キルロとハルヲは黙りウストランの思考の着地を静かに見守る。
ウストランは静かに頷いた。
「とりあえず、行ってみましょう」
「ありがとう」
ウストランの答えにキルロは笑みと共に感謝を述べた。
「迷惑をかけてしまって本当にゴメンナサイ」
マナルがウストランに頭を下げるとカズナも頭を下げる。
ウストランは目の前の見知らぬ人種に驚き、目の前に広がる疲れ果てた人々の群れに、心臓を鷲掴みされた息苦しさを感じていた。

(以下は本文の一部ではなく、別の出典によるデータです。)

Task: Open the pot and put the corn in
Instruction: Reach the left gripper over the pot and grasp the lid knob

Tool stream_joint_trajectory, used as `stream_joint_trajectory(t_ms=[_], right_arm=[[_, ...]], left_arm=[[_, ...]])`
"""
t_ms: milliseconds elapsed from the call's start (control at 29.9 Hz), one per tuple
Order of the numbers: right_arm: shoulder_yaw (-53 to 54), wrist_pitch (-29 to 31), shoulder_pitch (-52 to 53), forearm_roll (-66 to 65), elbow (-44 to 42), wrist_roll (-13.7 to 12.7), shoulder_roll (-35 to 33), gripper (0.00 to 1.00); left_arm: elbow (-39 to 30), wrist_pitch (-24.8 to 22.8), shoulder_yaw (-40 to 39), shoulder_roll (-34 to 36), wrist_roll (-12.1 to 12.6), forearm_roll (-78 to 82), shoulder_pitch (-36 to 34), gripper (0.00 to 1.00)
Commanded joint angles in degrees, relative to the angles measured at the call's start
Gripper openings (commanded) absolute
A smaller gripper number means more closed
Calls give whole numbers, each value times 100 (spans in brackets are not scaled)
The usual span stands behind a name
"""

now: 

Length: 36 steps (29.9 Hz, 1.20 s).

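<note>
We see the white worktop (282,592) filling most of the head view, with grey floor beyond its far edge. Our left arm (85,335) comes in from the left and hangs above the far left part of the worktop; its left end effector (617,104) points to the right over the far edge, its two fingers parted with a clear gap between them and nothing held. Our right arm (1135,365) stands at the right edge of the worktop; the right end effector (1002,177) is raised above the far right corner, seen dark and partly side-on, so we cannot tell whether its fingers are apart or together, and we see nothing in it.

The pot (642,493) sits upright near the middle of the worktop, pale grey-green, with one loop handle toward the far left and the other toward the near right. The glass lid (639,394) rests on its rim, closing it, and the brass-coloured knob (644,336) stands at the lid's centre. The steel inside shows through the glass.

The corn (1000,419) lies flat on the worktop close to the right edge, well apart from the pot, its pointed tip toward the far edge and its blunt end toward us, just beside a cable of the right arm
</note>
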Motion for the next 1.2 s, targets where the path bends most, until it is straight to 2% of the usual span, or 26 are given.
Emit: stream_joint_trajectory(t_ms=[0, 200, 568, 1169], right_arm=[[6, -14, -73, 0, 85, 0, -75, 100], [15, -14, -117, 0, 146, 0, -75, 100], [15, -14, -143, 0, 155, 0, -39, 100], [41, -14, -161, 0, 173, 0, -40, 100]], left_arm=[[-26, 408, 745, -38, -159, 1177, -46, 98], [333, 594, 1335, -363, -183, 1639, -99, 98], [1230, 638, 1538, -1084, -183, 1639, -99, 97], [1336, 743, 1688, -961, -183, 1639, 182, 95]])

ウストランは上を見上げ木々の実に目を向けると、息をひとつ大きく吐いていく。
「顔を上げてちょうだい。私たちの村も裕福ではないから、あなた達全員を受け入れる事はできないけど、ここに短期間ならいて貰って構わないわ。私たちにしてあげられるのは、それくらいしかないからね」
ウストランの言葉にマナルとカズナは再び頭を下げた。
キルロ達も顔を見合わせ安堵した。
「ウストランありがとう。感謝するよ」
キルロの言葉に軽く首を横に振る。
「この状況を見せるのはちょっとズルいですよ。でも、この方々は苦しいにも関わらず果物を乱獲して、荒らした様子が見受けられませんでした。最低限だけ取っていたのでしょうね。今から多めに収穫出来れば、止まっていた分は取り戻せます。村も大丈夫です」
ウストランはキルロに笑顔を見せる。
横で話を聞いていたマナルがキルロとウストランに顔を向けた。
安堵したのか目に涙が溜まっている。
その姿をみたウストランは笑顔を返し、軽く頷いた。
「本当に兎人がいるとは思わなかったわ。村の皆もあなた達に合いたいって言うでしょうね。とりあえず簡単なスープくらいなら振る舞えるから、一度村に戻って皆に事情を説明してくるわ」
「ありがとうございまス。果物の収穫の際はお手伝いさせて下さイ。そんな事しか出来ないのデ⋯⋯」
マナルは再び頭を下げ、ウストランの申し出に感謝を述べる。
ウストランはマナルの肩に手をやり安心させると村へと戻った。
なんだかんだ言ってもウストランも兎人達の為に動いてくれる。
「良かったですね。今までお伽話のように、何人もの人を助けていたのです。救われなかったら悲しいと思いますです」
フェインは兎人達を眺めながらキルロに声を掛けてきた。
確かにフェインの言う通りだ。
今まで散々助けてきた結果がこれで終わりなら報われない。
助けられた人の分も含めて今、恩返ししないでどうする。
「だよな。フェインの言う通りだよ」
キルロはフェインに笑顔を向けると、マナルとカズナの側へ向かった。
「良かったな、分かって貰えて」
「はイ、ありがとうございましタ」
マナルの晴れやかな顔に自然と笑顔がこぼれる。
「で、決まったか?」
キルロはマナルとカズナに率直に問いかけた。
二人とも眉間に皺を寄せ俯き加減になる。
答えが出ず思考が同じ所でぐるぐると回ってしまって、答えにたどり着けずにいるのだ。
「そうか。じゃあ、もう皆でヴィトリアへ来い。行けばなんとでもなる」
二人とも少しばかり唸る感じで決定打というほどにな至らない。
一族を背負う荷は重いのも分かる。
そんな二人を見つめながらキルロは続けた。
「アンタ達は今まで森で傷ついたり、迷ったりした人達を何人も救ってきたんだ。オレ達にその恩返しさせてくれよ。果樹の村のヤツらだって同じだ。アンタ達が今までしてくれていた事が報われたっていいじゃないか」
キルロは二人にニヤリと笑うだけだった。
二人は顔を上げお互いを見やるとキルロに顔を向ける。
カズナは何度も頷き、マナルはこぼれそうな涙を堪えた。
「よろしく頼ム」
「まかせろ」
カズナの言葉にキルロはニヤリと笑い即答して見せた。